In accordance with the upcoming amendments to the Radio Equipment Directive (RED) 2014/53/EU, certain categories of radio equipment will be required to comply with new cybersecurity, privacy, and fraud prevention measures. These requirements, defined under Article 3(3)(d), (e), and (f), are intended to ensure the protection of personal data, safeguard network integrity, and prevent unauthorized access or manipulation of connected devices.
Starting from August 1st, 2025, manufacturers of applicable devices—such as smartphones, wireless toys, wearable devices, and other connected products—must ensure conformity with the essential cybersecurity requirements. Compliance may involve implementing secure boot mechanisms, encryption, user authentication, secure update mechanisms, and protection against known vulnerabilities.
Further guidance will be provided via harmonized standards (such as ETSI EN 303 645 and future versions of EN 18031-x), and manufacturers must document compliance within their technical documentation. Depending on the risk classification, third-party conformity assessment (e.g. via a Notified Body) may be required.
As a software supplier for radio modules used in wireless-connected products, we are actively preparing for the cybersecurity requirements. As a module software provider, we focus on delivering firmware and application stacks that support:
- Separation of user data and system processes
- Secure boot and update mechanisms
- Controlled access interfaces (e.g. authentication, pairing)
- Radio protocol integrity and denial-of-service protection
The following provides an analysis of EN 18031-1, -2, and -3:2024, which offer technical guidance on the implementation of Directive 2014/53/EU (RED), particularly with regard to the essential requirements defined in Article 3.3 (d), (e), and (f):
- (d): features to ensure protection from fraud
- (e): features to safeguard the personal data and privacy of the user and subscriber
- (f): features to ensure access to emergency services
According to common interpretations of EN 18031, devices that do not include an IP stack and are therefore not capable of directly or indirectly communicating over the internet (cf. EN 18031-1) are generally considered outside the scope of the standard. In such cases, all communication takes place exclusively via a paired smartphone app acting as an intermediary.

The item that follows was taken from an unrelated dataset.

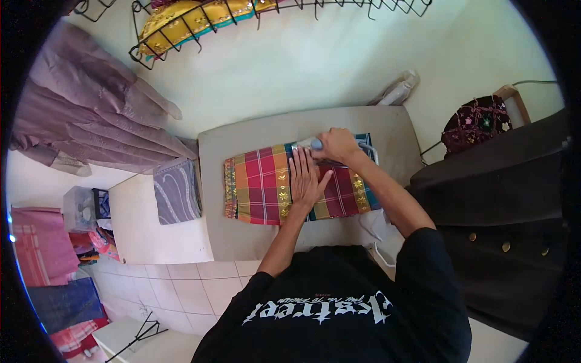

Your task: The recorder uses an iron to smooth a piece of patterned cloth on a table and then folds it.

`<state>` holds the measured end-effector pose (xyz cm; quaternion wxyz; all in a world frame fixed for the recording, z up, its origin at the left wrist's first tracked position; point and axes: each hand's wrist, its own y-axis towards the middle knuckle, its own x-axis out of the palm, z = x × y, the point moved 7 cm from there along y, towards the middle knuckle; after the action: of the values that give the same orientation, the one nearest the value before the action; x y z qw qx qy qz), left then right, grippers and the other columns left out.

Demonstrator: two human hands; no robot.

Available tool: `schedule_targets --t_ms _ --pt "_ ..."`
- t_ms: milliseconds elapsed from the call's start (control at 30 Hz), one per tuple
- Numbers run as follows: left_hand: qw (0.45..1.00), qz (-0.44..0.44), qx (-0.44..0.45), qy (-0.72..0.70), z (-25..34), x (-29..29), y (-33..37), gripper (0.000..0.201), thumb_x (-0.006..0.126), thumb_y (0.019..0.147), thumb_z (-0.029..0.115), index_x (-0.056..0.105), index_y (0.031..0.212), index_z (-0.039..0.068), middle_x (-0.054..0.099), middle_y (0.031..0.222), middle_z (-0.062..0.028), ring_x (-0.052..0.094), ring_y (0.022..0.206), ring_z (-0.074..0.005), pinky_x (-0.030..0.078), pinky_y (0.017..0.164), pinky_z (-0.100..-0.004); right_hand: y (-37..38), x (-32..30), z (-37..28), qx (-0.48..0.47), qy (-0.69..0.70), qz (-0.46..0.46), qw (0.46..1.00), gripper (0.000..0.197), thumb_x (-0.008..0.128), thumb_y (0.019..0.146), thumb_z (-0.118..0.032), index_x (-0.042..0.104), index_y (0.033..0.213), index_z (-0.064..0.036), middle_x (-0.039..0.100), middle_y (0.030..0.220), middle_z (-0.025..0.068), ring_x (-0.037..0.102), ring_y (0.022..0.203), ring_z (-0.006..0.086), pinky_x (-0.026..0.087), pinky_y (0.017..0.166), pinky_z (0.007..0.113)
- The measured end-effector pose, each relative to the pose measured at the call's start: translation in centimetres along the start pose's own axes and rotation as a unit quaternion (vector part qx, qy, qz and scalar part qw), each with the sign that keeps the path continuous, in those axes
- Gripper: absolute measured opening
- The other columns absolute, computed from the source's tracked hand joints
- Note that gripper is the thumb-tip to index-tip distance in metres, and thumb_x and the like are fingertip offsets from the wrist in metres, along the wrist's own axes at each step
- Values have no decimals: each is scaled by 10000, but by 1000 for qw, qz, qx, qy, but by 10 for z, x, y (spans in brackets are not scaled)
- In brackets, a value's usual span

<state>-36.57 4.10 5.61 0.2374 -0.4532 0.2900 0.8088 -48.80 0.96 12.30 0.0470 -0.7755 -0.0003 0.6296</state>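
Note:
A plaid garment [260,187] in red, orange, green and yellow, with gold flower motifs, lies flat across the padded grey-beige ironing surface [242,242]. A gathered band runs along its left end. My right hand [339,145] is wrapped round the handle of a clothes iron [316,144], near the garment's far edge; hand and forearm hide much of the iron. Close beside it, my left hand [307,184] lies flat on the cloth, fingers stretched toward the iron and thumb out to the right.
Left of the padded surface, a folded grey patterned cloth [177,192] lies on a white tabletop [145,224]. A mauve garment [103,109] hangs at far left, a dark buttoned one [490,224] at right. A white bottle [398,91] stands at the back right corner. Overhead is a black wire rack [206,27].

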Motion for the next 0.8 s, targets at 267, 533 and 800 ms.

Furthermore, the device in question does not process any personal data (cf. EN 18031-2), nor does it store or handle payment-related information, monetary value, or virtual currency (cf. EN 18031-3).
Based on this interpretation and in accordance with prevailing industry understanding, it can be concluded that the device does not fall within the scope of applicability of EN 18031-1, -2, or -3:2024 and is therefore not subject to the corresponding essential requirements under Article 3.3 (d), (e), and (f) of Directive 2014/53/EU (RED).
Should you have any questions regarding the technical characteristics or communication architecture of our implementation, we are happy to provide additional details to support your own evaluation.
Please note: This assessment reflects our internal interpretation of the standard and is provided for informational purposes only. It does not constitute legal advice or a formal declaration of conformity. We accept no liability for decisions made based on this interpretation and recommend that each party conducts its own evaluation in accordance with applicable regulatory requirements and legal obligations under the RED.